TONIGHT, KIJ AND I visited one of Seattle's living memorials to the victims of the 9/11/2001 terrorism. Firefighters had woven a fence out of willow branches around the fountain in Seattle Center, and people have been adding flowers, candles, poems, and other writings in and around the fountain for days now. Among the thousands of flowers are simple children's notes expressing sorrow and confusion, letters to missing loved ones, poems of loss and anguish and patriotism, ribbons bearing the names of lost flight attendants.... People wrote many things, but two responses to the terrorism are pretty consistent: Calls for vengeance and calls for peace.
We must not respond to the attacks on humanity as Americans waging war against any nation, nor can we respond as individuals passively wishing for peace.
We must respond as a strong, healthy human race, as a species that does not abide psychotic cowards who destroy innocent members of our own kind. This attack was a crime against humanity, not just some office buildings in New York. Nations all across the world must join forces to capture every single terrorist and every single accomplice to terror. The world must put every one of them on trial, then severely punish those found guilty. No one should be immune to arrest and prosecution, including government officials. People like Osama Bin Ladin would not be nearly so dangerous without the assistance of governments, and the officials of pro-terrorist governments are no more than accomplices to murder.

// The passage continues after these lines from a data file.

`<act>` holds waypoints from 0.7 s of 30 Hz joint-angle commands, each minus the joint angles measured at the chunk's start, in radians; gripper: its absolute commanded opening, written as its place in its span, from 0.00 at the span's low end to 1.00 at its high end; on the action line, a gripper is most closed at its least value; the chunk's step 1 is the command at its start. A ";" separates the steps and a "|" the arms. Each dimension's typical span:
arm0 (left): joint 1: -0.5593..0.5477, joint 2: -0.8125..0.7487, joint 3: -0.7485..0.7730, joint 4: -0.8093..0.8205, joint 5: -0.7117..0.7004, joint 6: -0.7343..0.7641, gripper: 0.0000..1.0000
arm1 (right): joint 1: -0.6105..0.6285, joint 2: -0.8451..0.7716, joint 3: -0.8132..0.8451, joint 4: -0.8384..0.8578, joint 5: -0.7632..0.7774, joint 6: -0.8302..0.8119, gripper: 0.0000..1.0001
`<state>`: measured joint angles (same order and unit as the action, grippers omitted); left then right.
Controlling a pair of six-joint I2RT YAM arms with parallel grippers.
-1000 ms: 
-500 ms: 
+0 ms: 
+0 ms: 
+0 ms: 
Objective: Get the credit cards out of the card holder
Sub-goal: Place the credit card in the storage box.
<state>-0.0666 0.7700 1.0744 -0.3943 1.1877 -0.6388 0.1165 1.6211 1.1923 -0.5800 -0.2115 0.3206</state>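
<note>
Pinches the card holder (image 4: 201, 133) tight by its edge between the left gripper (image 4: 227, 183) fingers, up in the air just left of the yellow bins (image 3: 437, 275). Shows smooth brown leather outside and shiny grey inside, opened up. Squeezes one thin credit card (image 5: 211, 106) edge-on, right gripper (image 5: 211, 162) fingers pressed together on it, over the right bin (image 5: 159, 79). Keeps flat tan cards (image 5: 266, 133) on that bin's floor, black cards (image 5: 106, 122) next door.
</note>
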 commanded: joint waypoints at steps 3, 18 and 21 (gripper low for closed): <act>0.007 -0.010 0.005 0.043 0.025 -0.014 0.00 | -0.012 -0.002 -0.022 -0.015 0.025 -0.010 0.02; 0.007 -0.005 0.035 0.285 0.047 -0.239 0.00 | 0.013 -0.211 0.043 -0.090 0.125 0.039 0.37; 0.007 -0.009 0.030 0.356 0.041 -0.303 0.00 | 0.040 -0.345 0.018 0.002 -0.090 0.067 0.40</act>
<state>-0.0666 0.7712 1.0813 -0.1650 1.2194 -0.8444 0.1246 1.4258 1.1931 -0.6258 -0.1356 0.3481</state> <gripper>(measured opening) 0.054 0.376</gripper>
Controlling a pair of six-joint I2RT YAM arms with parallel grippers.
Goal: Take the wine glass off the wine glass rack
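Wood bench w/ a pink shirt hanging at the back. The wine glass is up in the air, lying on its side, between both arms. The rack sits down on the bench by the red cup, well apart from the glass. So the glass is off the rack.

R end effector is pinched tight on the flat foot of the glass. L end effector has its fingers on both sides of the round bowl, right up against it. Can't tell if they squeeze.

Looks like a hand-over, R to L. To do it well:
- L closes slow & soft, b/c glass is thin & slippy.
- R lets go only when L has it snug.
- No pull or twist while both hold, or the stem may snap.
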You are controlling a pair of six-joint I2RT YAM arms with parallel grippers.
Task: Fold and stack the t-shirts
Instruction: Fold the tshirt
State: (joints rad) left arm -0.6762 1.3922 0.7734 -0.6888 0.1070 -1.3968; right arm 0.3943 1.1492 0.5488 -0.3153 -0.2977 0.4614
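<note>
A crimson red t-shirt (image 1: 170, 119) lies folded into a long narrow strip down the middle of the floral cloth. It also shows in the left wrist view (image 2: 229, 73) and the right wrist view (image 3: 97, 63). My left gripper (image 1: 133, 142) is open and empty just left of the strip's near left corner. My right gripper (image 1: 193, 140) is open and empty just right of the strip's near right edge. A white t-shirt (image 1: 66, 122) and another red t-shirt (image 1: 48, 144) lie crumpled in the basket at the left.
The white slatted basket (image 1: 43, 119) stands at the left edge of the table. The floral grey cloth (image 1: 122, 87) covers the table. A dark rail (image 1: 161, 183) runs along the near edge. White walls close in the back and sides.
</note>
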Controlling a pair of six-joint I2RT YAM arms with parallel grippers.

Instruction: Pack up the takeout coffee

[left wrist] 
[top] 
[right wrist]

People's representatives across the world must come forward and identify their colleagues who are in bed with terror.
If America reacts with war against any people or nation, we will only spread the hatred of Americans, obscuring the fact that this was an attack against humanity. We could accidentally incite jihad. This would be self-defeating, breeding new terrorists against America and the Western world.
If we do not respond, we invite every would-be terrorist to murder more innocent human beings and destroy free civilization piece by piece, starting with America.
But if nations all across the world join as one, united in our humanity and in our revulsion for these acts of terror, we can stamp out organized terrorism.
According to research by Lorenz and others, the least effective behavior for an animal is perpetual aggression; this stance creates fear and hatred and invites ever more aggression. The next-least effective stance is passivity even in the face of aggression; this invites bullies who relish abusing the weak. Make no mistake -- if we do not respond to these terrorists, we will open the doors to escalating violence against humanity. To "turn the other cheek" does not mean to let your aggressor continue to beat on you until you are dead.
The most effective behavior for any entity, from lowly fishes to civilization as a whole, is to behave gently and cooperatively and generously at all times except when attacked, and then to respond appropriately and with such force that the act is not repeated, that the cost is too high to attack you, that bullies stay away. Then to be a gracious victor.
We -- humanity, the whole world -- must work together to eliminate perpetually murderous individuals and entities, and America must clean up its image and foster civilization in every sense of the word throughout the world. Every nation and every human being has a duty to promote our species' health and growth. Whenever we identify disease, we must do our best to eliminate that disease. Then we must step back and find out what unhealthy behaviors we have been engaging in... what have we done to cause this disease? Only then will we be able to stop organized terrorism -- only when humanity no longer fosters psychotics, only when nations no longer behave so badly that psychotics find support from other nations to work against us.
We can defeat the disease of organized terrorism in our lifetime. To do so, we must first remove the diseased elements of our species. Removing diseased tissue in any organism is painful and dangerous, but necessary. Then we must remove the causes of the disease. And then we must move to the next level; no longer having to continually carve disease out of ourselves, no longer simply ceasing bad behaviors, but learning what we must do to grow and improve every single person in the world, every single cell of this ugly and beautiful organism that is humanity.
Best wishes, Chris McKitterick 9/15/2001
I can't say how disappointed I am that we still haven't done this. And I don't like being a prophet about how Bush's adventurism has created a cresting wave of anti-Americanism.